Below is the definition and link to the source files:

- Data: raw data we used, https://virginia.box.com/s/hu8gh60xpevsrkfq2a0otz1bpyevz0fx

- LIB: libraray table, https://virginia.box.com/s/1td9sjj2r0wj2lj83yrlzun10561a6zz

- TOKENS: token table, https://virginia.box.com/s/e1cpk5mu5gxoptxdjuvj4hrgniso62x6

- VOCAB, vocab table, https://virginia.box.com/s/bcn9523mqk7ssy4r9l2lqnm8ybs7ucq0

- BOW: bag of words, https://virginia.box.com/s/2e238fvbj426u5h0r0oh5l5ulcn7tu0r

- LOADINGS_sk: loadings in PCA, https://virginia.box.com/s/pzrddfzdvril43vjkzku6l5e73qshmkq

- DCM_sk: DCM table in PCA, https://virginia.box.com/s/dwblbfqm9jwby75ngbkiucac7ygkg1tr

- THETA: theta table in Topic model, https://virginia.box.com/s/scg1u475eydp20wsd6o796qqrovfkfbc

- PHI: phi table in topic model, https://virginia.box.com/s/bbcl1eamnzgsjyzirt32lelwcaubdlnb

- Coord: Terms and embeddings, added to the VOCAB table, https://virginia.box.com/s/7zqtov9rgrrez832vf8z2r1c6907hwk5

- V: Sentiment and emotion values added to VOCAB, https://virginia.box.com/s/0bmfys62sa09rshlmbperjltnk9h3ul0

- EMO_PTS: Sentiment and emotion value for each patent, https://virginia.box.com/s/37ls9cuepl0e2yexgv76glllyp36s6dt

# Data Model
## A new measure of TF-BIDF

The goal in this section is to measure the importance of each patent. There are two dimensions in measuring the importance of a patent, novelty and influence. A patent is novel if it's unlike its predecessors, and is influential if it inspires subsequent research. Consistent with this spirit, we use backward and forward similarity to measure the novelty and influence. 

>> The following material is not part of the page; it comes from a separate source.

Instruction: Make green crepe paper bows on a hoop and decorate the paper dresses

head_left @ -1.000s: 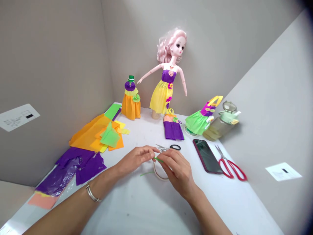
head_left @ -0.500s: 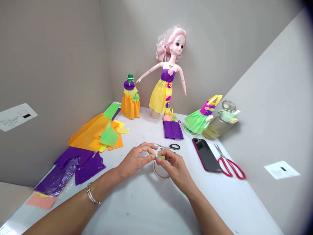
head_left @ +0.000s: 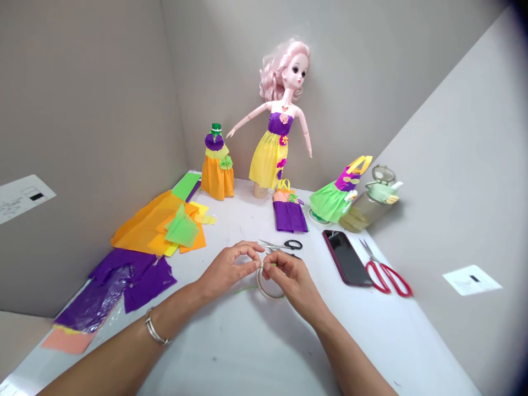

Instead of using the standard IDF in computing TFIDF, we follow Kelly et al. (2021) and use Backward IDF (BIDF). The reasoning is, timing is important for evaluating the novelty and influence. For example, if a concept such as 'machine learning' was first proposed in 1970 and becomes widespread in the subsequent patents, then using the traditional IDF will bias down the significance of 'machine learning' in the patent where it first showed up. Therefore, when computing IDF for a patent published in year $t$, we only use the pool of patents published before year $t$, and we call it BIDF.

Formally, to compute the TF-BIDF of a word $w$ in patent $i$, 

$$TF_{w,i} = \frac{c_{w,i}}{\sum_k c_{k,i}}\rightarrow \text{Frequency of word w in patent i}$$

$$BIDF_{w,i} = \log\left(\frac{\text{# of patents prior to }t}{1+\text{# of patents published two years prior to t that include word w}}\right)$$

$$t\text{: the publication year of patent i}$$

$$TFBIDF_{w,i}=TF_{w,i}\times BIDF_{w,i}$$

## PCA

Because the TFIDF table is large, we first perform PCA and then select a smaller set of components that explain 80% variance before moving on to compute patent importance. By Figure 1, we keep the top 2000 components.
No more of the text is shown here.